• [Problem statement]: Go through the following data and transcribe exactly the stretch of lines from the one holding "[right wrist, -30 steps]" to the one holding "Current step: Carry", both included.

• [Data below]:
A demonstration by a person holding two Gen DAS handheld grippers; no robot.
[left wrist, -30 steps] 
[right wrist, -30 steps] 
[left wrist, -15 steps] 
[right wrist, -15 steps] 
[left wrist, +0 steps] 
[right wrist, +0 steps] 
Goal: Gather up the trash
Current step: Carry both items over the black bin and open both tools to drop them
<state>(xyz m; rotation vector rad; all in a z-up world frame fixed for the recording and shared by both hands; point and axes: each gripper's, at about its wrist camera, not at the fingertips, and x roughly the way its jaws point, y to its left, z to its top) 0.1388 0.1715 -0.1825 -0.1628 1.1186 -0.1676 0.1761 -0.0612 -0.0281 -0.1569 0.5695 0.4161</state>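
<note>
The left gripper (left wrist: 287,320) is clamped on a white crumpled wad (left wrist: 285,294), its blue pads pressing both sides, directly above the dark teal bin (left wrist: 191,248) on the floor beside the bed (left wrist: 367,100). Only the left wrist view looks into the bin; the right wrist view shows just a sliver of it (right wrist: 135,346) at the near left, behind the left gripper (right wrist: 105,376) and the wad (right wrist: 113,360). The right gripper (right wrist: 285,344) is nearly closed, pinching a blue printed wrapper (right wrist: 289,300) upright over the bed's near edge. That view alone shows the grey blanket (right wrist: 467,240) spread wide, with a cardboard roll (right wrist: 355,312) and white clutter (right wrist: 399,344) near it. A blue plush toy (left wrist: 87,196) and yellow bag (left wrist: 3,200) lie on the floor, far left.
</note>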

• [Exercise solution]:
[right wrist, -30 steps] 
[left wrist, -15 steps] 
[right wrist, -15 steps] 
[left wrist, +0 steps] 
[right wrist, +0 steps] 
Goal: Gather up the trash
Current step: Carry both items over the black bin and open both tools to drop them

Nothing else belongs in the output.